Düsseldorf. Toxikologe Gerrit Bredeck aus Haltern am See hat für seine Doktorarbeit Staub aus der Sahara analysiert. Mit überraschenden Ergebnissen.
Dass Saharastaub womöglich mehr ist als nur ein kosmetisches Ärgernis auf dem Autodach, hat sich ja immerhin schon bis zum Umweltbundesamt herumgesprochen. Dieses warnt auf seiner Internetseite, dass auch dieser Staub für Menschen mit Atemwegsproblemen gefährlich sein kann.
Jemand, der das etwas genauer weiß, ist Gerrit Bredeck.

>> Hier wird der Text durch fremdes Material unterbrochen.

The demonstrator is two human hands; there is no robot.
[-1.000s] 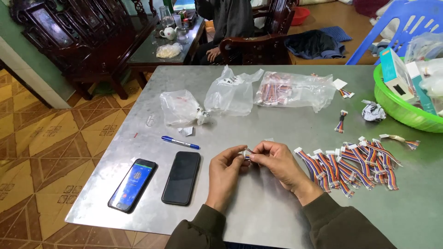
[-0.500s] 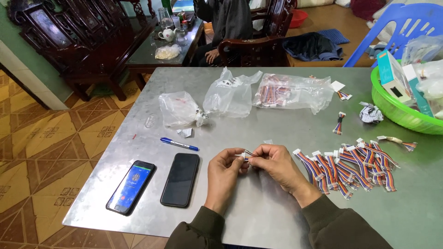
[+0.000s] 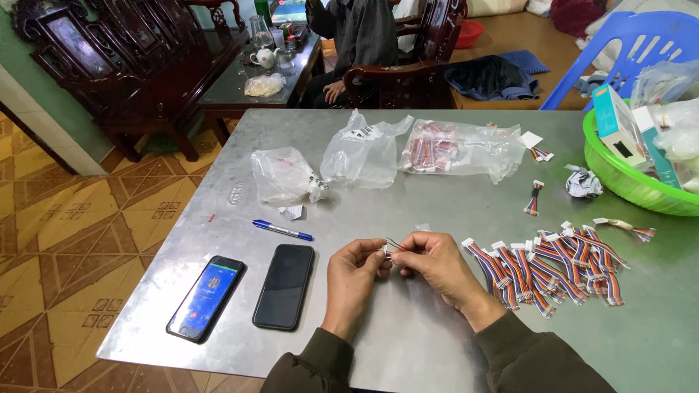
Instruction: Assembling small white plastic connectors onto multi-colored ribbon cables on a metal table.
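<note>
My left hand (image 3: 354, 276) and my right hand (image 3: 435, 263) meet over the grey metal table (image 3: 408, 342). Together they pinch a small wire connector (image 3: 389, 249) with a white plug and thin coloured wires between the fingertips. To the right of my right hand lies a row of several rainbow ribbon cables (image 3: 553, 262) with white plugs. Both my sleeves are dark olive.
Two phones (image 3: 284, 285) (image 3: 206, 297) and a blue pen (image 3: 282, 230) lie left of my hands. Three clear plastic bags (image 3: 364, 153) sit further back. A green basket (image 3: 619, 175) with boxes stands at the right edge. A seated person (image 3: 364, 36) is beyond the table.
My hands stay in place; the fingers shift slightly on the small connector. The view has tilted a little.
</note>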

In drei Wochen hat er seine mündliche Prüfung für die Doktorarbeit. Dabei wird der Toxikologe der Düsseldorfer Heinrich-Heine-Universität einiges zu berichten haben über die möglichen Risiken der Stäube aus der Wüste.

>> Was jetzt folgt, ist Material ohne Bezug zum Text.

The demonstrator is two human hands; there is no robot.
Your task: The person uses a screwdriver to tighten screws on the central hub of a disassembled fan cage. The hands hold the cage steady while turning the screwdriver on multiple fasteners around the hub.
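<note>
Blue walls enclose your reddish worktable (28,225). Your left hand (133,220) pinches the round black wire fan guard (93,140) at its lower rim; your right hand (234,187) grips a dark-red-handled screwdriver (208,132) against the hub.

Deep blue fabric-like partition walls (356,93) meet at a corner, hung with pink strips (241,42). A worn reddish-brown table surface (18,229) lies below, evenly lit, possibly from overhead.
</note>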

Saharastaub ist mit Mikroben angereichert
„Der große Unterschied zu Feinstaub, wie wir ihn kennen, beispielsweise durch Reifenabrieb oder Autoabgase, ist, dass mit dem Saharastaub auch mikrobielle Partikel transportiert werden“, sagt der 28-Jährige, der aus Haltern am See stammt.
Hinzu kommt, so komisch das klingt, der Saharastaub an Rhein und Ruhr ist nicht gleich dem Saharastaub in und um die Sahara. Der Wind transportiert vor allem leichtere Partikel, dies zudem in große Höhen, wo sie deutlich mehr ultravioletter Strahlung ausgesetzt sind und mit feuchterer Luft konfrontiert werden, sich mit anderen Komponenten mischen und vieles mehr.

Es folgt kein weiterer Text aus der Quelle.